Action item. Give back all of the data verbatim.

Data in this exercise.
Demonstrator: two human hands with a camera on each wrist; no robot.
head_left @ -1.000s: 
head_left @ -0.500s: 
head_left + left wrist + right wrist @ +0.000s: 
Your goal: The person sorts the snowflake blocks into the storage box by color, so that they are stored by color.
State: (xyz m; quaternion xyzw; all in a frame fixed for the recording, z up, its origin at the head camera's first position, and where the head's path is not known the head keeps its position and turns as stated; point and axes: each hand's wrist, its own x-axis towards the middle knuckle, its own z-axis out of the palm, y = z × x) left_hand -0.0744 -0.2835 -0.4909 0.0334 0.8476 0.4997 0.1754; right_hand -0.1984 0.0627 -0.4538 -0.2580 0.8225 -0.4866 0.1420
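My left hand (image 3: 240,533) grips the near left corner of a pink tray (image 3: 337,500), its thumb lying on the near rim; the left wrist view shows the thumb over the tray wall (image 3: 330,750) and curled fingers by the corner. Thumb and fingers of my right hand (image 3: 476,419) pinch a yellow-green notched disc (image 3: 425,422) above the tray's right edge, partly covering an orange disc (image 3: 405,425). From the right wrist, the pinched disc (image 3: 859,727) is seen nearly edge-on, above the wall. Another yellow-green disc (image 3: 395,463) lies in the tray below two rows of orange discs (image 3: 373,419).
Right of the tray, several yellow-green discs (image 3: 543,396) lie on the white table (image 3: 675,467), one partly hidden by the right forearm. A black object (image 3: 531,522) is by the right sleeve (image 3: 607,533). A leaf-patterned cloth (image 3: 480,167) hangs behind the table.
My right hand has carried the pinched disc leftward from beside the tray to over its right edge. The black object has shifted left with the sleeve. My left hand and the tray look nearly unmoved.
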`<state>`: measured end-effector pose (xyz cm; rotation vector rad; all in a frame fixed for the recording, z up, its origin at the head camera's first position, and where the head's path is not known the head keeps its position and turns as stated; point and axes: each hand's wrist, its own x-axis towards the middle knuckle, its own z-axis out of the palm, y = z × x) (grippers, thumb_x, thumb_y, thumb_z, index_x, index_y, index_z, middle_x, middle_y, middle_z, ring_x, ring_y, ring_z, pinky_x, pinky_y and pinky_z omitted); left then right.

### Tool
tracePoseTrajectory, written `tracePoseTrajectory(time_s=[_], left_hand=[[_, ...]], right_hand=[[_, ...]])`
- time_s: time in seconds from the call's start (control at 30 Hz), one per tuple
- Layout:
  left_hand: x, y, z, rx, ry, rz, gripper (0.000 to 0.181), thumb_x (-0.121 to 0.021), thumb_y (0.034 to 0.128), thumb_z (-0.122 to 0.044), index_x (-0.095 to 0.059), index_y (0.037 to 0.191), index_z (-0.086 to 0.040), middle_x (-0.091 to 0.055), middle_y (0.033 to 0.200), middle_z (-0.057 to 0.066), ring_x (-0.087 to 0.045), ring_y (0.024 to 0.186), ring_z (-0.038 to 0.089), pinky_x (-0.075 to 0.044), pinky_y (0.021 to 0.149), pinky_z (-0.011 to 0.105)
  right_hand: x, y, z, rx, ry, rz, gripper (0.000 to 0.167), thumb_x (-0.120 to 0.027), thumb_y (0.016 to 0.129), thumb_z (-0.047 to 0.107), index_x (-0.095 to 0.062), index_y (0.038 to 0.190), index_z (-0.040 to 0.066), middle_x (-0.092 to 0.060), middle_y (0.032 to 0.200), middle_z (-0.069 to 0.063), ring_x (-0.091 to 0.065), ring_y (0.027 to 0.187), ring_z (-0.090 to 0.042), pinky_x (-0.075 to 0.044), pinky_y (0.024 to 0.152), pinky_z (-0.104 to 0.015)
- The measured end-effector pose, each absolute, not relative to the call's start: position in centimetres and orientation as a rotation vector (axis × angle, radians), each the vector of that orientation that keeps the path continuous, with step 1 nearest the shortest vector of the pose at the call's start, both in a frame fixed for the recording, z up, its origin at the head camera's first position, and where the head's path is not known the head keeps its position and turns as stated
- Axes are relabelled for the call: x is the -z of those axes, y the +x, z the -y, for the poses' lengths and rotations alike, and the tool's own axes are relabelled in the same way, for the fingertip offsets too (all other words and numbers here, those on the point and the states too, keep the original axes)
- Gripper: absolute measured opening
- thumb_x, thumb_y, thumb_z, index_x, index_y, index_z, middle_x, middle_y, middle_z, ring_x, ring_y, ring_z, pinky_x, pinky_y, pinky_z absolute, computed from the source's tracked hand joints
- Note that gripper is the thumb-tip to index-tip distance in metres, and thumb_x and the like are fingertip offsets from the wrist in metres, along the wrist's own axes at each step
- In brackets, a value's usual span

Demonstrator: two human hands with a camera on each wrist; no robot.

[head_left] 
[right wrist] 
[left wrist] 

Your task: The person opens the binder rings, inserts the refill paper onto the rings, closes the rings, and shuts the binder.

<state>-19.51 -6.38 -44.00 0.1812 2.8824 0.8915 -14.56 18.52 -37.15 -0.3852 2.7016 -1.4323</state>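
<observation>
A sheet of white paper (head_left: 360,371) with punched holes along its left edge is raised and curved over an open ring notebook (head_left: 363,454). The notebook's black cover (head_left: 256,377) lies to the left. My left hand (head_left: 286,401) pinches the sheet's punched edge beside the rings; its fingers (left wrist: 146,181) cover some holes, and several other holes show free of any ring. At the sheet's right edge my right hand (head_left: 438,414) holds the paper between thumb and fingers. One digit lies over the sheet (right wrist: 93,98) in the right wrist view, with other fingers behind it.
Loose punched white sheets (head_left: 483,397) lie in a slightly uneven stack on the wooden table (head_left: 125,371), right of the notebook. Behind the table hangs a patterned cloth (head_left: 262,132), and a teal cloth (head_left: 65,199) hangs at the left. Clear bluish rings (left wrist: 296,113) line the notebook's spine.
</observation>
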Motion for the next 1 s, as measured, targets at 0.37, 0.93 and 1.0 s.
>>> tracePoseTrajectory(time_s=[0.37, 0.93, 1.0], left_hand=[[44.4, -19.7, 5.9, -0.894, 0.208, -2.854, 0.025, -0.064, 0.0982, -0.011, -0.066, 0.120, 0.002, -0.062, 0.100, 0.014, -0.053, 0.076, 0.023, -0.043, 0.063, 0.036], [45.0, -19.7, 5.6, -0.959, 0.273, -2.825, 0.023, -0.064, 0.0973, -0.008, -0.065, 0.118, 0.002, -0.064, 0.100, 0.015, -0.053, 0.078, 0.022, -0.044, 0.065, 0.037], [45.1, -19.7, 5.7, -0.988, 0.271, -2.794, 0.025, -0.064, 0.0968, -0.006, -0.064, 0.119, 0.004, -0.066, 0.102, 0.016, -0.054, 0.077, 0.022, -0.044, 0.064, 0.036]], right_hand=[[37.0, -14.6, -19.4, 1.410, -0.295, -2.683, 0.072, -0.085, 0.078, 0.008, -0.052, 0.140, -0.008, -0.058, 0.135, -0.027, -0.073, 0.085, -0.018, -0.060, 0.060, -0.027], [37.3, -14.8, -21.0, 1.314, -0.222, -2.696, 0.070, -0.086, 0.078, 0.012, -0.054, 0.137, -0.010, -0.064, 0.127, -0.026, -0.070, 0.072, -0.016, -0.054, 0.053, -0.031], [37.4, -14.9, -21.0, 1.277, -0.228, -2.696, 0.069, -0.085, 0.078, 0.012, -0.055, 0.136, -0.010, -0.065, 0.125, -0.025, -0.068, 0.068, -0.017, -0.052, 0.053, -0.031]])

Exercise output.
Demonstrator: two human hands with a camera on each wrist; no robot.
head_left @ -1.000s: 
head_left @ -0.500s: 
head_left + left wrist + right wrist @ +0.000s: 
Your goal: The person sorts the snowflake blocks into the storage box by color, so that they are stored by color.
State: (xyz m; quaternion xyzw; all in a frame fixed for the recording, z up, its origin at the head camera's first position, and where the head's path is not known the head keeps its position and turns as stated; point and axes: each hand's wrist, its own x-axis towards the middle knuckle, its own z-axis out of the palm, y = z × x) left_hand -0.0744 -0.2835 -0.4909 0.0334 0.8476 0.4997 0.1754; right_hand -0.1984 0.0627 -0.4538 -0.2580 0.8225 -0.4866 0.1420
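My left hand (image 3: 240,533) grips the near left corner of a pink tray (image 3: 337,500), its thumb lying on the near rim; the left wrist view shows the thumb over the tray wall (image 3: 330,750) and curled fingers by the corner. Thumb and fingers of my right hand (image 3: 476,419) pinch a yellow-green notched disc (image 3: 425,422) above the tray's right edge, partly covering an orange disc (image 3: 405,425). From the right wrist, the pinched disc (image 3: 859,727) is seen nearly edge-on, above the wall. Another yellow-green disc (image 3: 395,463) lies in the tray below two rows of orange discs (image 3: 373,419).
Right of the tray, several yellow-green discs (image 3: 543,396) lie on the white table (image 3: 675,467), one partly hidden by the right forearm. A black object (image 3: 531,522) is by the right sleeve (image 3: 607,533). A leaf-patterned cloth (image 3: 480,167) hangs behind the table.
My right hand has carried the pinched disc leftward from beside the tray to over its right edge. The black object has shifted left with the sleeve. My left hand and the tray look nearly unmoved.
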`<state>`: measured end-effector pose (xyz cm; rotation vector rad; all in a frame fixed for the recording, z up, its origin at the head camera's first position, and where the head's path is not known the head keeps its position and turns as stated; point and axes: each hand's wrist, its own x-axis towards the middle knuckle, its own z-axis out of the palm, y = z × x) (grippers, thumb_x, thumb_y, thumb_z, index_x, index_y, index_z, middle_x, middle_y, middle_z, ring_x, ring_y, ring_z, pinky_x, pinky_y and pinky_z omitted); left then right.

### Tool
tracePoseTrajectory, written `tracePoseTrajectory(time_s=[_], left_hand=[[_, ...]], right_hand=[[_, ...]])`
- time_s: time in seconds from the call's start (control at 30 Hz), one per tuple
- Layout:
  left_hand: x, y, z, rx, ry, rz, gripper (0.000 to 0.181), thumb_x (-0.121 to 0.021), thumb_y (0.034 to 0.128), thumb_z (-0.122 to 0.044), index_x (-0.095 to 0.059), index_y (0.037 to 0.191), index_z (-0.086 to 0.040), middle_x (-0.091 to 0.055), middle_y (0.033 to 0.200), middle_z (-0.057 to 0.066), ring_x (-0.087 to 0.045), ring_y (0.024 to 0.186), ring_z (-0.038 to 0.089), pinky_x (-0.075 to 0.044), pinky_y (0.021 to 0.149), pinky_z (-0.011 to 0.105)
  right_hand: x, y, z, rx, ry, rz, gripper (0.000 to 0.167), thumb_x (-0.120 to 0.027), thumb_y (0.016 to 0.129), thumb_z (-0.047 to 0.107), index_x (-0.095 to 0.062), index_y (0.038 to 0.190), index_z (-0.040 to 0.066), middle_x (-0.092 to 0.060), middle_y (0.032 to 0.200), middle_z (-0.069 to 0.063), ring_x (-0.091 to 0.065), ring_y (0.027 to 0.187), ring_z (-0.090 to 0.042), pinky_x (-0.075 to 0.044), pinky_y (0.024 to 0.152), pinky_z (-0.104 to 0.015)
- The measured end-effector pose, each absolute, not relative to the call's start: position in centimetres and orientation as a rotation vector (axis × angle, radians), each the vector of that orientation that keeps the path continuous, with step 1 nearest the shortest vector of the pose at the call's start, both in a frame fixed for the recording, z up, its origin at the head camera's first position, and where the head's path is not known the head keeps its position and turns as stated
- Axes are relabelled for the call: x is the -z of those axes, y the +x, z the -y, for the poses' lengths and rotations alike, and the tool's own axes are relabelled in the same way, for the fingertip offsets too (all other words and numbers here, those on the point and the states too, keep the original axes)
- Gripper: absolute measured opening
- thumb_x, thumb_y, thumb_z, index_x, index_y, index_z, middle_x, middle_y, middle_z, ring_x, ring_y, ring_z, pinky_x, pinky_y, pinky_z absolute, computed from the source's tracked hand joints
- Note that gripper is the thumb-tip to index-tip distance in metres, and thumb_x and the like are fingertip offsets from the wrist in metres, along the wrist's own axes at each step
- In brackets, a value's usual span

Demonstrator: two human hands with a camera on each wrist; no robot.

[head_left] 
[right wrist] 
[left wrist] 

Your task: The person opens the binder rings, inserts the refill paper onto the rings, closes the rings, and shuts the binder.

<state>-19.51 -6.38 -44.00 0.1812 2.8824 0.8915 -14.56 18.52 -37.15 -0.3852 2.7016 -1.4323</state>
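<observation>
A sheet of white paper (head_left: 360,371) with punched holes along its left edge is raised and curved over an open ring notebook (head_left: 363,454). The notebook's black cover (head_left: 256,377) lies to the left. My left hand (head_left: 286,401) pinches the sheet's punched edge beside the rings; its fingers (left wrist: 146,181) cover some holes, and several other holes show free of any ring. At the sheet's right edge my right hand (head_left: 438,414) holds the paper between thumb and fingers. One digit lies over the sheet (right wrist: 93,98) in the right wrist view, with other fingers behind it.
Loose punched white sheets (head_left: 483,397) lie in a slightly uneven stack on the wooden table (head_left: 125,371), right of the notebook. Behind the table hangs a patterned cloth (head_left: 262,132), and a teal cloth (head_left: 65,199) hangs at the left. Clear bluish rings (left wrist: 296,113) line the notebook's spine.
</observation>
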Motion for the next 1 s, as measured, targets at 0.37, 0.93 and 1.0 s.
>>> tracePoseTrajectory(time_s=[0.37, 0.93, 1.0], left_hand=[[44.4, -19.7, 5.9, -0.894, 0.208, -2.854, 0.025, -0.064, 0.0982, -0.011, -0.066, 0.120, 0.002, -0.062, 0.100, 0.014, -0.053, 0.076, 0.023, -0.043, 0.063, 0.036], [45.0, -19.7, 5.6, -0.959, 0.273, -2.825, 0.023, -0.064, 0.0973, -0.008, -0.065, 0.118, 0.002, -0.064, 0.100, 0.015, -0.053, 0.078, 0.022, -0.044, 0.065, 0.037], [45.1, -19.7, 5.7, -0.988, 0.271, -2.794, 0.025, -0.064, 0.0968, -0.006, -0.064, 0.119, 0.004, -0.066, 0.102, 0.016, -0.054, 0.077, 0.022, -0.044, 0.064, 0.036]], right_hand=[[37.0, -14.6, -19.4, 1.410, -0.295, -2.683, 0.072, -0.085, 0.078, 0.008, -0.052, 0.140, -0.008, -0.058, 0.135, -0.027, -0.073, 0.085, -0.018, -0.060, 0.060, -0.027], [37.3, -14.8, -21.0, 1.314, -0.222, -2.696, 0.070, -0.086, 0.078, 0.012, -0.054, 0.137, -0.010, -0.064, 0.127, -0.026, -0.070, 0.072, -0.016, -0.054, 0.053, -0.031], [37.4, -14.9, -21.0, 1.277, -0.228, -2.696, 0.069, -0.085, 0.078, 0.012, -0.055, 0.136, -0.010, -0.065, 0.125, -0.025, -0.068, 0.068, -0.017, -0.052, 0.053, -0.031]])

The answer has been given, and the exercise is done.